L’ADLC recommande par conséquent de poursuivre et de renforcer le mouvement de concentration de l’offre au sein d’OP de taille plus significative, voire d’AOP. Les OP de taille importante permettraient de commercialiser la production de leurs membres directement auprès des centrales d’achat de la grande distribution, ce qui supprimerait les nombreuses marges causées par la multiplication des intermédiaires dans le secteur. Au surplus, dès lors que ces regroupements atteindraient une taille significative, ils seraient susceptibles de disposer d’un pouvoir de négociation face aux centrales d’achat.

À cet égard, l’ADLC souligne que les regroupements pourraient être facilités par la modification récente du règlement OCM[5] qui a supprimé le critère d’absence de position dominante pour la reconnaissance des OP.

À supposer que les opérateurs parviennent à mettre en place de tels regroupements, ils devraient tout de même veiller d’une part à ce que leur constitution, si elle devait être soumise au contrôle des concentrations, satisfasse le test de validité prévu par ce contrôle (absence d’atteinte à la concurrence sur le marché notamment par la création ou le renforcement d’une position dominante), d’autre part, en toute hypothèse, à ce que ces regroupements ne soient pas l’outil de mise en œuvre de pratiques anticoncurrentielles.

 

Renaud Christol, Counsel

Elsa Pinon, Avocat

 

[1] Avis n° 08-A-07 du 7 mai 2008 relatif à l’organisation économique de la filière fruits et légumes.

[2] Avis n° 14-A-03 du 14 février 2014 relatif à une saisine de la fédération Les Producteurs de Légumes de France.

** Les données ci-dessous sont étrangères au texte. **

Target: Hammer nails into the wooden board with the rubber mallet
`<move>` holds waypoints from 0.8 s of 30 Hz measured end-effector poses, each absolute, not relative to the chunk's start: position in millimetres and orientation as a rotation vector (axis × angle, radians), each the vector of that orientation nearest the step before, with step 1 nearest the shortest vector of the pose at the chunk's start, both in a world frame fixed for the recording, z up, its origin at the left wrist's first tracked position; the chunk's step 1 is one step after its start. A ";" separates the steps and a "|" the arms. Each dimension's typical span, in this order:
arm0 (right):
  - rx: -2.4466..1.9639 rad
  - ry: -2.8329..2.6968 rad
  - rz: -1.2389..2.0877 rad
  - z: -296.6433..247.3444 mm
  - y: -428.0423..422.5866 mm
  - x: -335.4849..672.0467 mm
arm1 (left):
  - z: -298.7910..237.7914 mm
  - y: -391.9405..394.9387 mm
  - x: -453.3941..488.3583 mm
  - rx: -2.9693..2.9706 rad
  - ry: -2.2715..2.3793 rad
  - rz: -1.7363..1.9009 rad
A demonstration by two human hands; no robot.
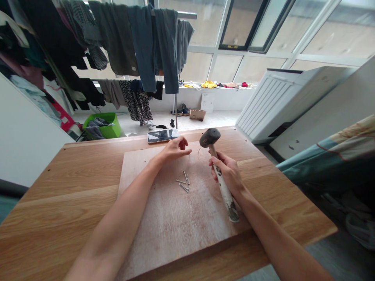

[3] Ces situations sont visées par l’alinéa 3 de l’article L. 410-2 du code de commerce qui dispose : « Les dispositions des deux premiers alinéas [émettant le principe de liberté des prix, sauf dans les zones de concurrence limitée pour lesquelles un décret en Conseil d’Etat peut prévoir une réglementation des prix] ne font pas obstacle à ce que le Gouvernement arrête, par décret en Conseil d'Etat, contre des hausses ou des baisses excessives de prix, des mesures temporaires motivées par (…) une situation manifestement anormale du marché dans un secteur déterminé. (…) Il précise sa durée de validité qui ne peut excéder six mois ».

[4] Voir le règlement (CE) n°2200/96 du Conseil du 28 octobre 1996 modifié, le 11 août 2003, par le règlement (CE) n°1433/2003 de la Commission, puis par le règlement n°1182/2007 du Conseil.

[5] Règlement (UE) n°1308/2013 du Parlement européen et du Conseil du 17 décembre 2013 portant organisation commune des marchés des produits agricoles et abrogeant les règlements (CEE) n°922/72, n°234/79, n°234/79, n°1037/2001 et (CE) n°1234/007 du Conseil entré en vigueur le 1er janvier 2014.